| TASK OBJECTIVE |
From start to end, write out the following data exactly, apart from its images.

| DATA EXTRACT |
**********

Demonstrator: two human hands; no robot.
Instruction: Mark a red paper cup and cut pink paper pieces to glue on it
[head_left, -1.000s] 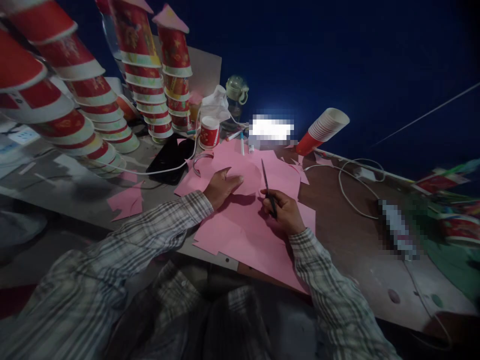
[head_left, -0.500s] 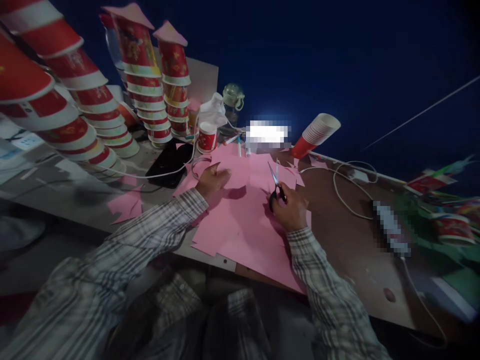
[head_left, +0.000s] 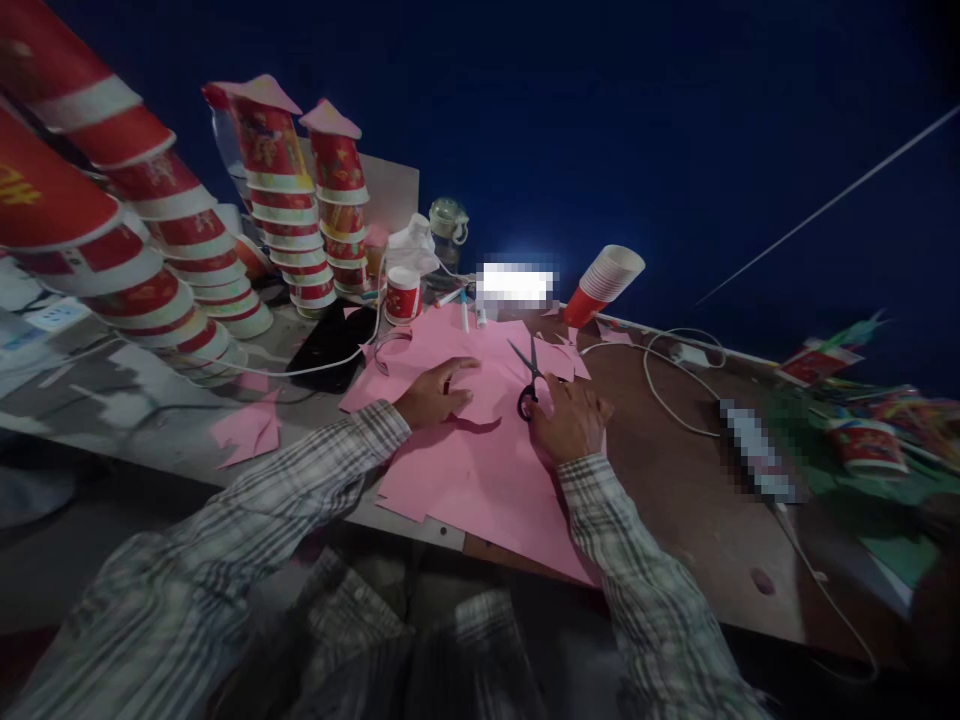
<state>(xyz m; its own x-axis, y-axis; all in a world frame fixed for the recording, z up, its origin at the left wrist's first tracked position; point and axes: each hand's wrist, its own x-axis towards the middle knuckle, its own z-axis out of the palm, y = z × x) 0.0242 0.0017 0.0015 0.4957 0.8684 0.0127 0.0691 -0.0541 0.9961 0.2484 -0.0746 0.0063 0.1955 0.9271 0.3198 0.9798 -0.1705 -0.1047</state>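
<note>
A large sheet of pink paper (head_left: pixel 495 500) lies across the table in front of me. My left hand (head_left: pixel 439 393) rests over its left half, thumb and fingers apart, beside a loose pink piece with a curved, slightly raised edge (head_left: pixel 484 400). I see nothing gripped between those fingers. In my right hand (head_left: pixel 571 415) are black-handled scissors (head_left: pixel 529 378), blades apart and pointing away from me. My thumb is at one handle loop; the other loop is hidden by my fingers.
Tall stacks of red and white paper cups (head_left: pixel 289 225) stand left. A black phone (head_left: pixel 334 345), a single cup (head_left: pixel 403 297) and markers (head_left: pixel 464 312) lie beyond the paper. Nested cups (head_left: pixel 604 285) lean at the back. A white cable (head_left: pixel 652 375) curls right; pink scraps (head_left: pixel 251 430) lie left.
My left thumb and fingers have spread apart near the curved pink piece, which sits lower. The scissors have turned leftward and their blades are wider apart. The view has shifted slightly.
</note>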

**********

| EXERCISE ANSWER |
Demonstrator: two human hands; no robot.
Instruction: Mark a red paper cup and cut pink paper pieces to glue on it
[head_left, -1.000s] 
[head_left, -0.500s] 
[head_left, +0.000s] 
<state>(xyz m; its own x-axis, y-axis; all in a world frame fixed for the recording, z up, its origin at the left wrist's first tracked position; point and axes: each hand's wrist, its own x-axis towards the middle knuckle, its own z-axis out of the palm, y = z × x) 0.0242 0.0017 0.0015 0.4957 0.8684 0.0127 0.0691 -0.0541 0.9961 0.2484 -0.0746 0.0063 0.1955 0.9271 0.3198 0.9798 -0.1705 -0.1047</state>
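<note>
A large sheet of pink paper (head_left: pixel 495 500) lies across the table in front of me. My left hand (head_left: pixel 439 393) rests over its left half, thumb and fingers apart, beside a loose pink piece with a curved, slightly raised edge (head_left: pixel 484 400). I see nothing gripped between those fingers. In my right hand (head_left: pixel 571 415) are black-handled scissors (head_left: pixel 529 378), blades apart and pointing away from me. My thumb is at one handle loop; the other loop is hidden by my fingers.
Tall stacks of red and white paper cups (head_left: pixel 289 225) stand left. A black phone (head_left: pixel 334 345), a single cup (head_left: pixel 403 297) and markers (head_left: pixel 464 312) lie beyond the paper. Nested cups (head_left: pixel 604 285) lean at the back. A white cable (head_left: pixel 652 375) curls right; pink scraps (head_left: pixel 251 430) lie left.
My left thumb and fingers have spread apart near the curved pink piece, which sits lower. The scissors have turned leftward and their blades are wider apart. The view has shifted slightly.
</note>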

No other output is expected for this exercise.